Кольцов пишет ко мне, что ты опять прихилився.{27} Ах, Боткин, если бы ты знал, как тревожит меня твое состояние и как мало я верю твоему выздоровлению. Будем смотреть на вещи просто и прямо, не обманывая себя, и сознаемся, что проснуться от детства для мужества, от счастьица для блаженства, от мечты для действительности – выигрыш, но что проснуться от приятного сна для горькой действительности, от полноты счастия, хотя бы и детского, для пустоты и безверия в жизнь – обмен грустный, которому нечего радоваться! Пиши мне больше всего о своем состоянии. Поверишь ли: за тебя чувствую к ней какую-то враждебность и ненавижу женщину.
* * *
Сейчас прочел в письме твоем о Гёте и Шиллере – умнее и истиннее этого ничего не читал – просто не могу начитаться. Как хочешь, а вклею в статью под видом выписки из некоего частного письма.{28}
* * *
О «Записках одного молодого человека»{29} не хочу с тобою спорить, ибо не вижу никакой возможности ни согласиться с тобою, ни тебя согласить со мною. Ты просто несправедлив к нему как к лицу и не любишь его как личность. А для меня это – человек, один из тех, каких у нас, к несчастию, мало. Мне кажется, что ты всё еще держишься прежнего взгляда на людей и видишь в них богов или свиней, тогда как обе эти крайности соединены бесконечно длинною цепью звеньев.
* * *
Насчет Гейне тоже остаюсь при своем мнении. То, что ты называешь в нем отсутствием всяческих убеждений, в нем есть только отсутствие системы мнений, которой он, как поэт, создать не может и, не будучи в состоянии примирить противоречий, не может и не хочет, по немецкому обычаю, натягиваться на систему. Кто оставил родину и живет в чужой земле по мысли, того нельзя подозревать в отсутствии убеждений. Гейне понимает ничтожность французов в мышлении и искусстве, но он весь отдался идее достоинства личности, и неудивительно, что видит во Франции цвет человечества. Он ругает и позорит Германию, но любит ее истиннее и сильнее всевозможных гофратов и мыслителей и уж, конечно, побольше защитников и поборников действительности как она есть, хотя бы в виде колбасы.

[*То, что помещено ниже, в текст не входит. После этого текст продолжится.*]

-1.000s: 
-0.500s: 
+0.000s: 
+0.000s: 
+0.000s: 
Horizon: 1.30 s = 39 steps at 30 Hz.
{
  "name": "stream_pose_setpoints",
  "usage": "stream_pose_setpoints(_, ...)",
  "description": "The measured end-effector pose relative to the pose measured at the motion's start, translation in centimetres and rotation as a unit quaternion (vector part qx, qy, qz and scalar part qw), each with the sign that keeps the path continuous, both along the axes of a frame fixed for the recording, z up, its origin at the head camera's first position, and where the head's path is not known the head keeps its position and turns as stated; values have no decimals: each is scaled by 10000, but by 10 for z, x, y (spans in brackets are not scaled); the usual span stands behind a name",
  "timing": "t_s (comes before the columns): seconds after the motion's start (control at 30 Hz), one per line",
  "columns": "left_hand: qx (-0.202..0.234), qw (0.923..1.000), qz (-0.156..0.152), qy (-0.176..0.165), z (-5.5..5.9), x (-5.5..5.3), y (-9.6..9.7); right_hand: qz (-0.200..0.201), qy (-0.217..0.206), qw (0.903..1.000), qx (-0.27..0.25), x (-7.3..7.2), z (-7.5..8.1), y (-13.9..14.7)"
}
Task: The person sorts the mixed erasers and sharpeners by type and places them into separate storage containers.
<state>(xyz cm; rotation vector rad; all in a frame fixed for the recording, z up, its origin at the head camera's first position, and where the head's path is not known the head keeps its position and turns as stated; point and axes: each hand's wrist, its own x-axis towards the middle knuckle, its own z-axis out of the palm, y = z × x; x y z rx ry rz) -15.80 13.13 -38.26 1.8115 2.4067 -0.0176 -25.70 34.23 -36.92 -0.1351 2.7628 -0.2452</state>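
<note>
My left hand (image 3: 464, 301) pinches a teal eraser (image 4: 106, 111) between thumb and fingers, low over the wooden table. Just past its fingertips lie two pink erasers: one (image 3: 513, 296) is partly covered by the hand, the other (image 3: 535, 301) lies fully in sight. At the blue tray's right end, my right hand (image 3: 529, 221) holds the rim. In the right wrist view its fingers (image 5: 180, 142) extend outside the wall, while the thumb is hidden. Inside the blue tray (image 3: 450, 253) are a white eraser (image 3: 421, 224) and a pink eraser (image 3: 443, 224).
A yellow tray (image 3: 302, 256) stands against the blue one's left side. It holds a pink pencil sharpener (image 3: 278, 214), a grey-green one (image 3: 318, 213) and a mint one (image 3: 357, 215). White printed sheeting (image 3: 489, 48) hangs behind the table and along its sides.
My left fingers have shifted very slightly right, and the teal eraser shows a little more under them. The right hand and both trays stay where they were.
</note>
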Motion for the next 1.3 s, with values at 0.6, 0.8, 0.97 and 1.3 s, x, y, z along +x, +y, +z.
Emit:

Гейне – это немецкий француз – именно то, что для Германии теперь всего нужнее.{30}
* * *
Размышляя о моих прошлых грехах, в числе которых ты так ложно полагаешь нападки на плюгавого сквернавца Полевого, – я вспомнил о моей ни на чем не основанной ненависти к С<еливановско>му (протоканалье). Из чего мы все вдруг взбеленились на него – разве и прежде мы знали его не таким, каким увидели его после? В нем много эгоизму, бездна самолюбия, маловато чести, нисколько благородства, он мелочен, сплетник, не может быть ничьим другом, а тем менее кого-нибудь из нас, но в нем много доброты природной, он умен, даже не без чувства, не без способности увлекаться (хоть на минуту) мыслию; а главное – он удивительно грациозен и достолюбезен во всех своих мерзостях – это <…> с проблесками человечности. Не его вина, если мы хотели видеть в нем для себя то, чем он ни для кого быть не может. Я бы теперь с удовольствием опять сошелся с ним. Я бы уж держал с ним ухо востро и не позволял бы ему забываться со мною – и мы были бы довольны друг другом. Знаешь ли, что я иногда с умилением вспоминаю о его субботах, куда вместе с порядочными людьми наползали Воскресенские и прочие?